Introduction
C is general-purpose programming language. It has been closely associated with the UNIX system where is was developed, since both the system and most of the programs that run on it are written in C. The language, however, is not tied to any one operating system or machine; and although it has been called a “system programming language” because it is useful for writing compilers and operating systems, it has been used equally well to write major programs in many different domains.
Many of the important ideas of C stem from the language BCPL, developed by Martin Richards. The influence of BCPL on C proceeded indirectly through the language B, which was written by Ken Thompson in 1970 for the first UNIX system on the DEC PDP-7.
BCPL and B are “typless” languages. By contrast, C provides a variety of data types. The fundamental types are characters, and integers and floating-point numbers of several sizes. In addition, there is a hierarchy of derived data types created with pointers, arrays, structures, and unions. Expressions are formed from operators and operands; any expression, including an assignment or a function call, can be a statement. Pointers provide for machine-independent address arithmetic.
C provides the fundamental control-flow constructions required for well-structured programs: statement grouping, decision making (if-else), selecting one of a set of possible cases (switch), looping with the termination test at the top (while, for) or at the bottom (do), and early loop exit (break).
Functions may return values of basic types, structures, unions, or pointers. Any function may be called recursively. Local variables are typically “automatic”, or created anew with each invocation. Function definitions may not be nested but variables may be declared in a block-structured fashion. The functions of a C program may exist in separate source file that are compiled separately. Variables may be internal to a function, external but known only within a single source file, or visible to the entire program.
A preprocessing step performs macro substitution on program text, inclusion of other source files, and conditional compilation.
C is a relatively “low level” language. This characterization is not pejorative; it simply means that C deals with the same sort of objects that most computers do, namely characters, numbers, and addresses. These may be combined and moved about with the arithmetic and logical operators implemented by real machines.
C provides no operations to deal directly with composite objects such as character strings, sets, lists, or arrays. There are no operations that manipulate an entire array of string, although structures may be copied as a unit. The language does not define any storage allocation facility other than static definition and the stack discipline provided by the local variable of functions; there is no heap or garbage collection. Finally, C itself provides no input/output facilities; there is no READ or WRITE statements, and no built-in file access methods. All of these higher-level mechanisms must be provided by explicitly-called functions. most C implementations have included a reasonable standard collection of such functions.
Similarly, C offers only straightforward, single-thread control flow: tests, loops, grouping, and subprograms, but not multiprogramming, parallel operations, synchronization, or coroutines.
Although the absence of some of these features may seem like a grave deficiency (“You mean I have to call a function to compare two character strings?”), keeping the language down to modest size has real benefits. Since C is relatively small, it can be described in a small space, and leaned quickly. A programmer can reasonably expect to know and understand and indeed regularly use the entire language.

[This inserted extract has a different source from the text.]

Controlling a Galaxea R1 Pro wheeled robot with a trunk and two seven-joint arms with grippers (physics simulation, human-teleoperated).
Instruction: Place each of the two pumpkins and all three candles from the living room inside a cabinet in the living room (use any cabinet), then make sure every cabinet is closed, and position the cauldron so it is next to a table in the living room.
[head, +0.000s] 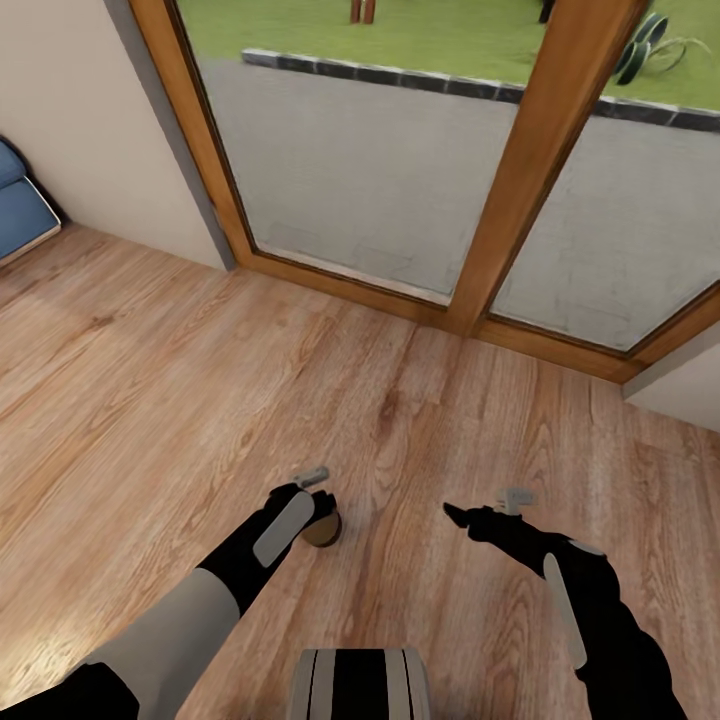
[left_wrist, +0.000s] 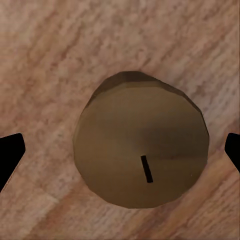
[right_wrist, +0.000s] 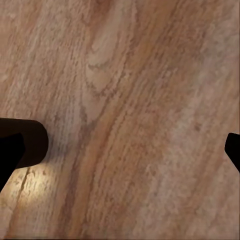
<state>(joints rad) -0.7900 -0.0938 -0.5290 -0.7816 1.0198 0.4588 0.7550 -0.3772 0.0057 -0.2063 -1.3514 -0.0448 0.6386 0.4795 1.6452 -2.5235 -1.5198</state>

For many years, the definition of C was the reference manual in the first edition of The C Programming Language. In 1983, the ANSI and ISO established a committee to provide a modern, comprehensive definition of C. The resulting definition, the ANSI standard, or “ANSI/ISO C” came out in 1988/1990. Most of the features of the standard are already supported by modern compilers.
The standard is based on the original reference manual. The language is relatively little changed; one the goals of the standard was to make sure that most existing programs would remain valid, or, failing that, that compilers could produce warnings of new behavior.
For most programmers, the most important change is a new syntax for declaring and defining functions. A function declaration can now include a description of the arguments of the function; the function syntax changes to match. This extra information makes it much easier for compilers to detect errors caused by mismatched arguments; in our experience, it is a very useful addition to the language.
There are other small-scale language changes. Structure assignment and enumerations, which had been widely available, are now officially part of the language. Floating-point computations may now be done in single precision. The properties of arithmetic, especially for unsigned types, are clarified. The preprocessor is more elaborate. Most of these changes will have only minor effects on most programs.
A second significant contribution of the standard is the definition of a library to accompany C. It specifies functions for accessing the operating system (for instance, to read and write files), formatted input and output, memory allocation, string manipulation, and the like. A collection of standard headers provides uniform access to declarations of functions and data types. Programs that use this library to interact with a host system are assured of compatible behavior. Most of the library is closely modeled on the “standard I/O library” of the UNIX system. This library was described in the first edition, and has been widely used on other systems as well. Again, most programmers will not see much change.
Because the data types ans control structures provided by C are supported directly by most computers, the run-time library required to implement self-contained programs is tiny. The standard library functions are only called explicitly, so they can be avoided is the are not needed. Most can be written in C, and except for the operating system details they conceal, are themselves portable.